Might I like Tree Of Life more? I'll tell you when I see it. For now, all I can say is I suspect Tree is the better of Pitt's movies to be nominated.

Saturday, January 14, 2012

Robert Anton Wilson Week

I've only ever picked up the first instalment of the Illuminatus! Trilogy (A), and that was some years back. I thought it too superficial in its mischief to bother with anything else by Robert Anton Wilson, but the scamps at Boing-Boing have spent all week trying to persuade me otherwise. They haven't yet reached me, but I have enjoyed the attempt.

Friday, January 13, 2012

Walt Disney's Mickey Mouse, Floyd Gottfredson, and Fantagraphics Books

I've gushed about Gottfredson's Mickey before, focusing chiefly on the rodent's originally sympathetic character. But if there's one aspect to Gottfredson's work that Fantagraphics raises in high relief, it is his artwork. Fantagraphics' reproductions of the original strips are the cleanest and truest to date, bringing to the fore Gottfredson's mastery of pen and ink, shading, and melodramatic exaggeration. Contrast this strip, an 80s reproduction, with Fantagraphics' reproduction:

Fantagraphics' reproductions in these first two volumes of Gottfredson's Mickey Mouse are an endless source of wonder and revelation. In examples like this . . .

. . . we see the rough sort of cross-hatching and stippling that caught the eye and inspired Haight Street ne'er-do-wells like Robert Crumb and Vaughn Bodé — Fantagraphics' original meal-ticket.

Returning to the “Mickey Attempts Suicide” subplot, we also see the artist's pacing and perspective put to effective use.

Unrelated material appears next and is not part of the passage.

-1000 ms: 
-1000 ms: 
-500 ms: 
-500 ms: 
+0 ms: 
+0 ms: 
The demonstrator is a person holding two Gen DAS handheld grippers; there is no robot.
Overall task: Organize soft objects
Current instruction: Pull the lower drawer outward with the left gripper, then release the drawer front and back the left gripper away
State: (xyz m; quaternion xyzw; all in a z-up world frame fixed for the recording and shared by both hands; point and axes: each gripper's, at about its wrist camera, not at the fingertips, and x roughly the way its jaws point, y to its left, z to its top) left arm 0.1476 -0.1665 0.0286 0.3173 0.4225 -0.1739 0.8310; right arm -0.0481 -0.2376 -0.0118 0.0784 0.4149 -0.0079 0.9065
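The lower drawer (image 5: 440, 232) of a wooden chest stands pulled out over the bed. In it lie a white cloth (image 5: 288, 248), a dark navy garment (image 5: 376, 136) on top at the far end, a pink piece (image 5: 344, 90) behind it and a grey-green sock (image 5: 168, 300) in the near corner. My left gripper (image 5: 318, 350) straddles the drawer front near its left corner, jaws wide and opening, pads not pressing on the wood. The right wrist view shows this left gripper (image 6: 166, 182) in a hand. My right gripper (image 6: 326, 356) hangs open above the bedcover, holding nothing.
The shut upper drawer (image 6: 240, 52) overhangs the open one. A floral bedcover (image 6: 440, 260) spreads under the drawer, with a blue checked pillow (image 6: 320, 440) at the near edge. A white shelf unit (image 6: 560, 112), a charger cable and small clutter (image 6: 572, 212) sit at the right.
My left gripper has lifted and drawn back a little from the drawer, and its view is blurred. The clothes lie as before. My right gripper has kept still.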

By the fourth panel, as our confused and dejected hero finally succumbs to despair, Gottfredson gives us only the back of Mickey's head . . .

. . . a self-consciously discreet point of view that filmmaker Martin Scorsese later exploited in Taxi Driver, when Travis Bickle gets dumped (via pay-phone) by his love interest.

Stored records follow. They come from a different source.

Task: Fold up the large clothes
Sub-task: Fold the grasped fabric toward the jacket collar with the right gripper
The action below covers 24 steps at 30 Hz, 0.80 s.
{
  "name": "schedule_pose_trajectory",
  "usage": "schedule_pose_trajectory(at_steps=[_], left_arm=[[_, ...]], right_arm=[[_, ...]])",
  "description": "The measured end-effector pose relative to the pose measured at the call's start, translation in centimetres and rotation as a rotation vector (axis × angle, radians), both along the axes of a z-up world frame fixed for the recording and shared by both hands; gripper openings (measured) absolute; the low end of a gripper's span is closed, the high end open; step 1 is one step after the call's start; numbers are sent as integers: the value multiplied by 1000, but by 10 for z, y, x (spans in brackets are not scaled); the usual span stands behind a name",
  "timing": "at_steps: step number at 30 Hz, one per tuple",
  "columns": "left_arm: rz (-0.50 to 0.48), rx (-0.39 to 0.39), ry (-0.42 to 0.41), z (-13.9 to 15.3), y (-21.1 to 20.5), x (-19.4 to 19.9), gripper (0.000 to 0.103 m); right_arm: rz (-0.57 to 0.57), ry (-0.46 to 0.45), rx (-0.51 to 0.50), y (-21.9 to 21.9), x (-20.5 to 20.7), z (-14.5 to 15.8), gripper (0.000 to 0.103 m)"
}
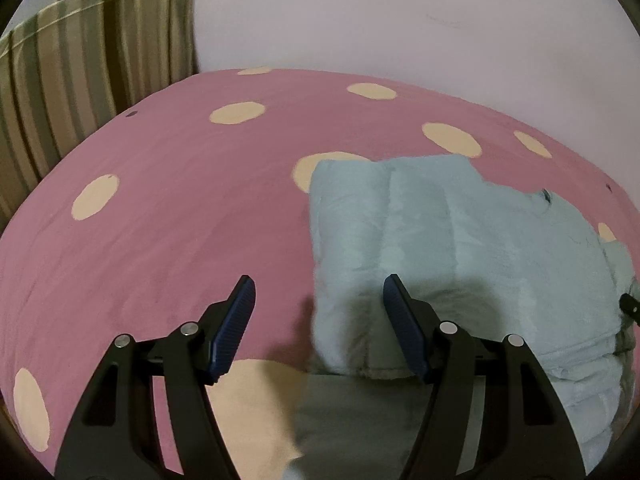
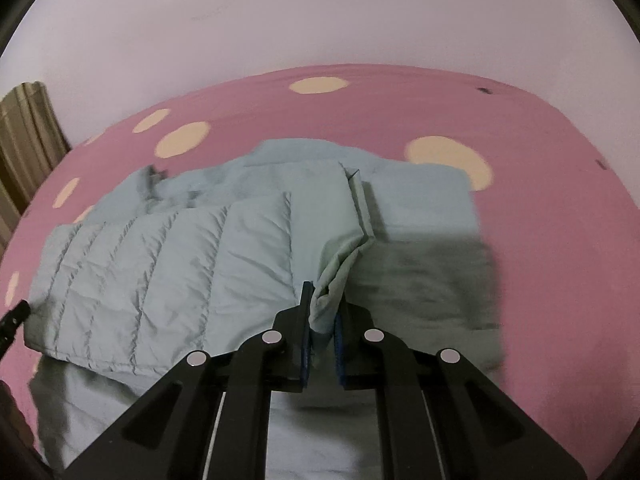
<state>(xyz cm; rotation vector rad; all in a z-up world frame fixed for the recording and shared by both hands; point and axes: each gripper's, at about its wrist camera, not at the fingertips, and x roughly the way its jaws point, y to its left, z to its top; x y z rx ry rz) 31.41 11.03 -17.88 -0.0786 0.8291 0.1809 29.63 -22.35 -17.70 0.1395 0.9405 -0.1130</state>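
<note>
Right gripper (image 2: 322,312) has its jaws pinched on a fold of the pale blue quilted jacket (image 2: 168,264), the flap lifted and trailing ahead of the jaws, long axis running left across the bed (image 2: 540,208). Left gripper (image 1: 318,312) has jaws wide, holding nothing, poised over the jacket's left edge, with one jaw over fabric and the other over sheet; contact is hard to judge. The right is the arm engaged. The jacket lies mid-bed toward the near edge on a pink spotted sheet. Plain wall (image 1: 400,20) behind, striped curtain (image 1: 92,60) at the far left corner.
</note>
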Motion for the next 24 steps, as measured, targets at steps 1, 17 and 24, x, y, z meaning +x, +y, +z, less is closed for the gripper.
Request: schedule_pose_trajectory(at_steps=[1, 17, 24], left_arm=[[-9, 9, 15, -3, -6, 3, 66], [-39, 66, 161, -53, -29, 32, 68], [-19, 23, 74, -2, -24, 15, 67]], right_arm=[[-10, 3, -10, -6, -1, -1, 9], [-18, 90, -31, -35, 4, -46, 10], [-38, -13, -48, -39, -10, 3, 45]])
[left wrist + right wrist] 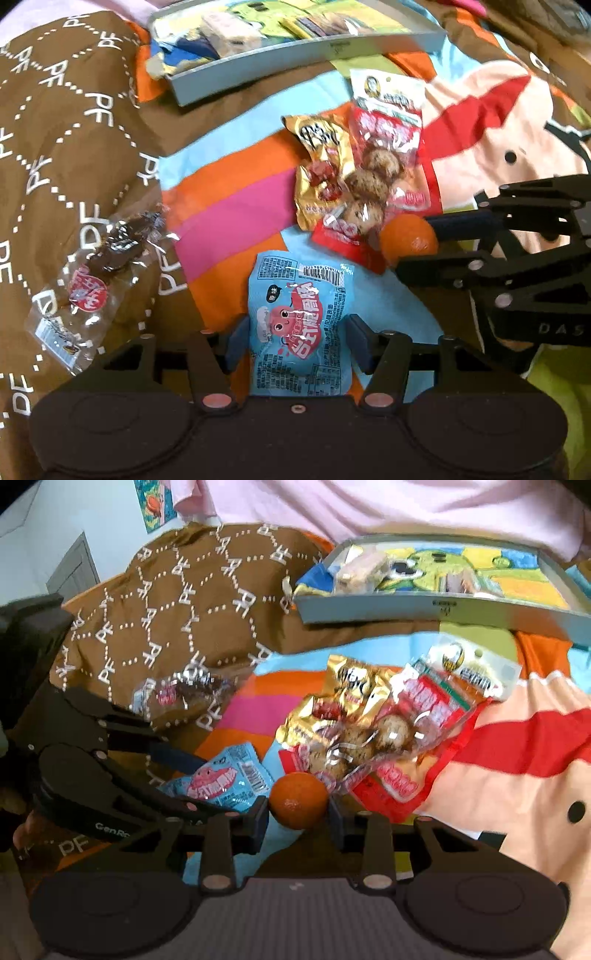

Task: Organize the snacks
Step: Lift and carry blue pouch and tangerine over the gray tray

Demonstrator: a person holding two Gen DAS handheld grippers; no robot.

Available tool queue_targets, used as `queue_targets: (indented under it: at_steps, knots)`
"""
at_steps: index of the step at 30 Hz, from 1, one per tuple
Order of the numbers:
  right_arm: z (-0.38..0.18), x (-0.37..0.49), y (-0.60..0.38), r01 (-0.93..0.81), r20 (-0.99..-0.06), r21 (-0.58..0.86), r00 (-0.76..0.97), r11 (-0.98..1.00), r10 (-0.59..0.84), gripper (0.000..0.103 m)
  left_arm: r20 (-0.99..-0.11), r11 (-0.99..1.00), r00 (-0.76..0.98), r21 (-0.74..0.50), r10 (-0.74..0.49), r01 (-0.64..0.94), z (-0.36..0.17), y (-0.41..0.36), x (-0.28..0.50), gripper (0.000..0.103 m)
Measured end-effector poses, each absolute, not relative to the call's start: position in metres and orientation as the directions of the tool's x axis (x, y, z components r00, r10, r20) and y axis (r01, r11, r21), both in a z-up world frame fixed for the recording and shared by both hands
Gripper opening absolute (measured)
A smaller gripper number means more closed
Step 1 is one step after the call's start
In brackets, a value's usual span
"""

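left wrist: left gripper (298, 341) pinches blue packet (301, 328); right gripper (410, 247) clamps orange (408, 240).

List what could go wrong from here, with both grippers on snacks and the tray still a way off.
1. The orange is round and held only at its sides by the right gripper; it may slip and roll across the rumpled blanket.
2. The left gripper pinches the blue packet by its soft edges; it could buckle or slide out.
3. Both grippers sit close together; carrying to the tray may make them bump or drag the red packet.
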State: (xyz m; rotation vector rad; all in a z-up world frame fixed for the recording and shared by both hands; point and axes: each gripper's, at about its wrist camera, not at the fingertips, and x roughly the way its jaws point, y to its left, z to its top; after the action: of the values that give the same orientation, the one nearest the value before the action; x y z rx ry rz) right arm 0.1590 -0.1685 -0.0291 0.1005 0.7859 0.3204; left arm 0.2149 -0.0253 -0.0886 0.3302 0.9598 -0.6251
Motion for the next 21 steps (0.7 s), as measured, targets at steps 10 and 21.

When Mickey finally resolves to end it all, his vulnerability and lack of stature are grotesquely emphasized by the elements in his living room, including a framed picture that seems poised to fall on him:

These first two volumes are full of such stylistic discoveries, which seemed to occur to Gottfredson at a Pre-Cambrian rate. By the 40s, Gottfredson has all but traded in his pen for a sable brush, ditching the baroque cross-hatching and endowing the rodent with a more plastic environment, which readers no longer recognized as their own, but as exclusively Mickey's. Gottfredson's work was never again as affecting as the Depression-era stories.

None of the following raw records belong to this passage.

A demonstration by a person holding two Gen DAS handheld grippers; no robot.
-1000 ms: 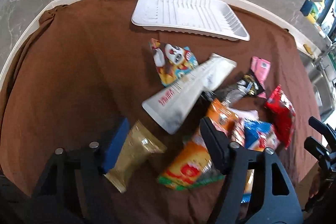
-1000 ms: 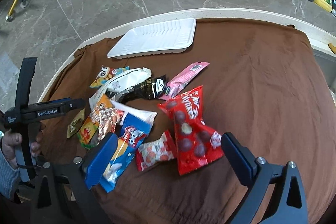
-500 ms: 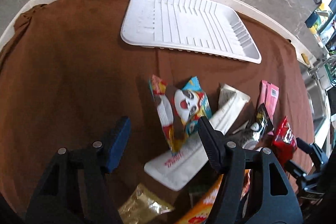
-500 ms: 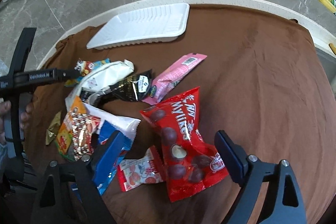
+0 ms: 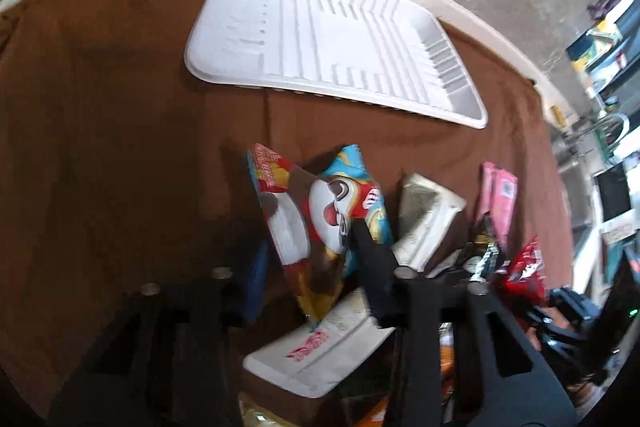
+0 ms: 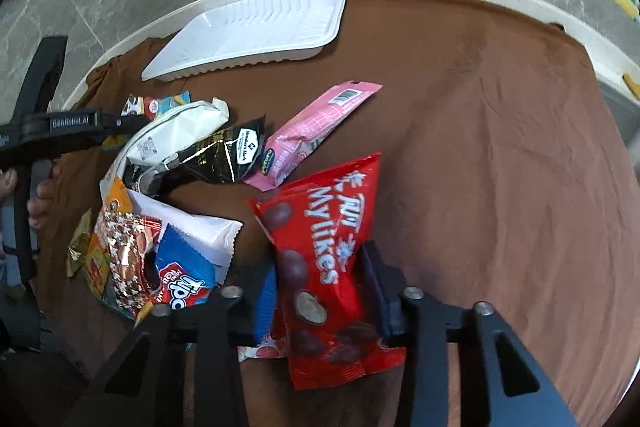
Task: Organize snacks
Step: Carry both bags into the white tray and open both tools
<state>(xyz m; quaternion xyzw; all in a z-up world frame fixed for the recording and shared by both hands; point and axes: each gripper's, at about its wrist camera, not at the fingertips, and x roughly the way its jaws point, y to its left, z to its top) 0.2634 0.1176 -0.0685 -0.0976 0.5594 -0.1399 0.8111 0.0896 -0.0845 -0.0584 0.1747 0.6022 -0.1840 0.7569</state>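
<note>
Your left gripper [image 5: 310, 267] jaws straddle the colourful cartoon-face snack packet [image 5: 320, 223], released; your right gripper [image 6: 320, 287] straddles the red chocolate-ball bag [image 6: 324, 267], released.

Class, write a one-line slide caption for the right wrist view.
Right gripper straddles the red Mylikes bag; white tray sits unfilled beyond the snack pile.

"What do the grabbers look like?"
"The right gripper [image 6: 320, 287] is black with blue pads [image 6: 265, 301] and silver screws."
"And the left gripper [image 5: 308, 267]?"
"Black too, with white 'GenRobot.AI' letters."
</note>
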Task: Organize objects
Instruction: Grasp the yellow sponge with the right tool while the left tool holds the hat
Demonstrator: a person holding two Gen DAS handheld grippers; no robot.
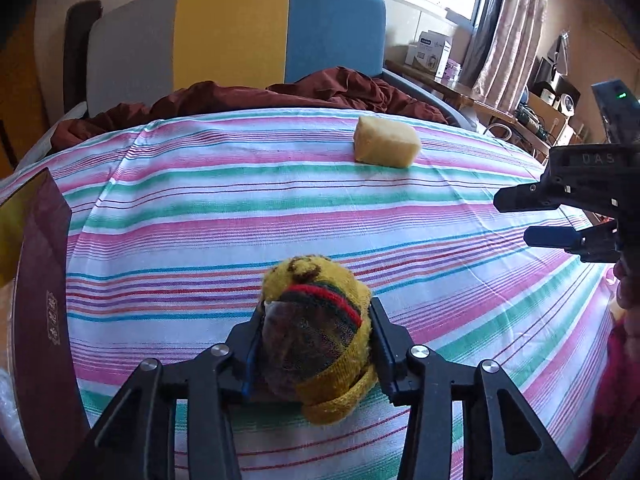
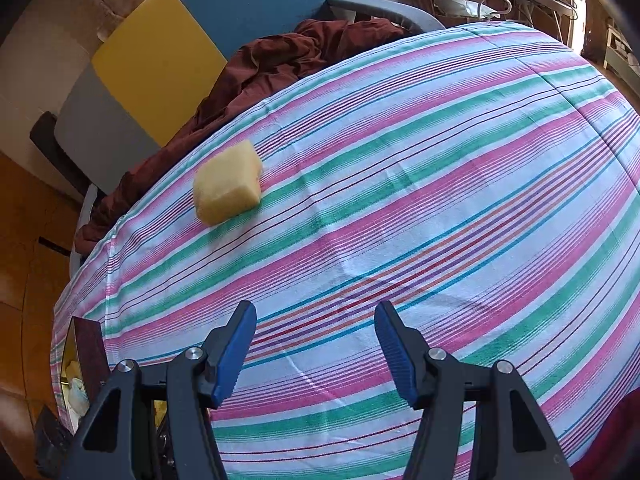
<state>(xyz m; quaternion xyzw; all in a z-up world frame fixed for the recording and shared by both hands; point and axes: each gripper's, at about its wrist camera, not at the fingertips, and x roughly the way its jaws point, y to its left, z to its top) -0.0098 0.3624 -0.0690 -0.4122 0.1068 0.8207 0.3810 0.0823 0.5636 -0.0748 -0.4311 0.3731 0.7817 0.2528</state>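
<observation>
A yellow knitted bundle point(image 1: 320, 280) with red and green stripes and a dark mesh part sits between the fingers of my left gripper point(image 1: 318, 308), just above the striped bedsheet point(image 1: 280, 208). Both pads press on its sides, so that gripper is shut on it. Far across the sheet lies a yellow sponge block point(image 1: 386, 142), and the right wrist view shows the sponge point(image 2: 228, 188) at upper left. My right gripper point(image 2: 317, 308) hovers open over the sheet point(image 2: 440, 200) with nothing between its blue pads. The right gripper point(image 1: 516, 218) also shows at the right edge of the left wrist view.
A dark red box point(image 1: 40, 300) stands open at the bed's left edge, and the box point(image 2: 90, 348) holds pale items. A maroon blanket point(image 1: 280, 96) is bunched against the grey, yellow and blue headboard point(image 1: 232, 32). A desk with clutter point(image 1: 500, 108) is at the far right.
</observation>
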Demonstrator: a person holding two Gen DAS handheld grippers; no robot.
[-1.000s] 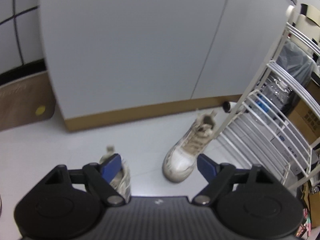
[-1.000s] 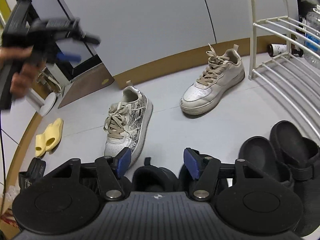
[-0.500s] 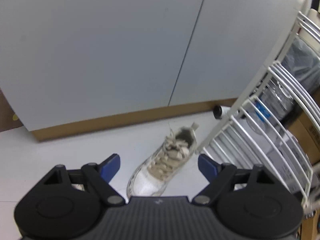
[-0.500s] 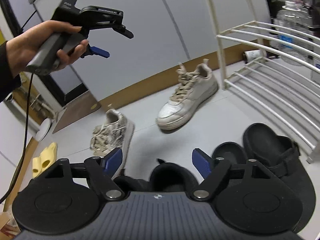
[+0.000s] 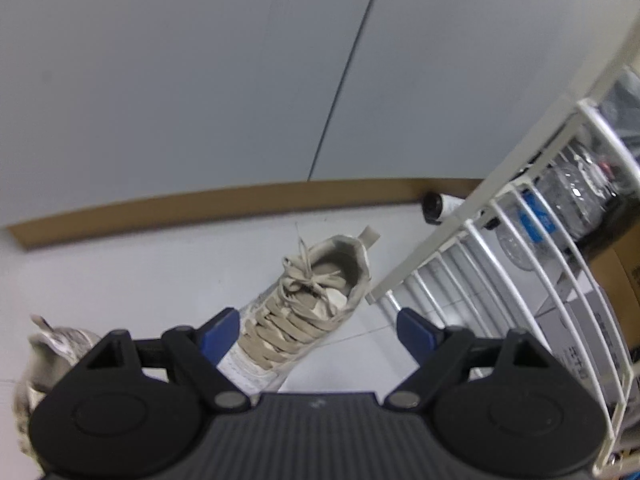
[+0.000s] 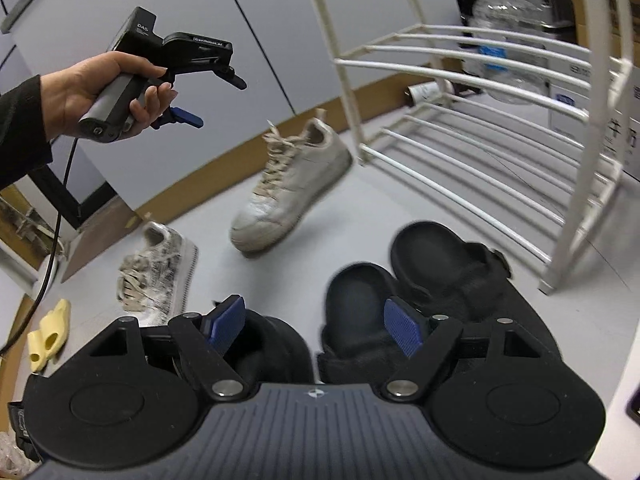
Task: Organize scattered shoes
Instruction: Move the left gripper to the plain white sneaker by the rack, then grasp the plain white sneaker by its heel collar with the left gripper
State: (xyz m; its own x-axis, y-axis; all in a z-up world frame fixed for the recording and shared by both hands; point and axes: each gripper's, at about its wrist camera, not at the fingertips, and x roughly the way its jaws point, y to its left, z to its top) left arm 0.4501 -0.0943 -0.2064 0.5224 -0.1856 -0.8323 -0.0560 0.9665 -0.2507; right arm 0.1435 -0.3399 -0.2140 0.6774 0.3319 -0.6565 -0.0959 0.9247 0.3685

I still hope Fantagraphics continues publishing the strips: Sky Island and World of Tomorrow are two later adventures I'd love to see receive the Fantagraphics treatment. As it stands, I've scanned and enlarged so many frames for contemplation, the current two volumes have extremely well-worked spines. Which gets me thinking: as much as I appreciate the devotion to scale, how much cooler would it be if these physical books were also sold with a DVD-ROM which could be explored for just such minutiae?

Ah, but copyright issues probably bar such a practical solution. Too bad! But don't let that be your excuse for not purchasing these fabulous volumes — now, while supplies last.

Fantagraphics Books

Wednesday, January 11, 2012

2011, Fantagraphics' Year of the Funny Animal

Fantagraphics Books has been an easy-to-like outfit for me. They've given prestige treatment to the world's rowdiest and randiest alternative (or “underground”) comics artists, at affordable prices that make it difficult for me to walk by without reaching for the plastic. But while the product of cranks and horndogs can be fun to peruse, I've found little to comment upon. Exceptions allowed for (Los Bros. Hernandos and Lynda Barry, for starters), most of the alternative bunch have trouble introducing the element of surprise — chiefly because they have trouble with nuance.

Although still very much devoted to their usual rabble, Fantagraphics took a radical shift at the turn of the millennium — or, more precisely, at the passing of Charles M. Schultz. As the bigger houses churned out glossy doorstops in tribute to Schultz, Fantagraphics quietly acquired the rights to the complete Peanuts archives, and republished the earliest iterations of the comic strip. Although Fantagraphics' hardcover Peanuts library was no less reverential than its coffee-table competition, the reproduced strips — with Schultz's rough-hewn and frequently cruel characters, printed to scale in the original b&w — were a poignant reminder of how trenchant the “Peanuts Gang” had been before they became Hallmark Greeting Card stalwarts.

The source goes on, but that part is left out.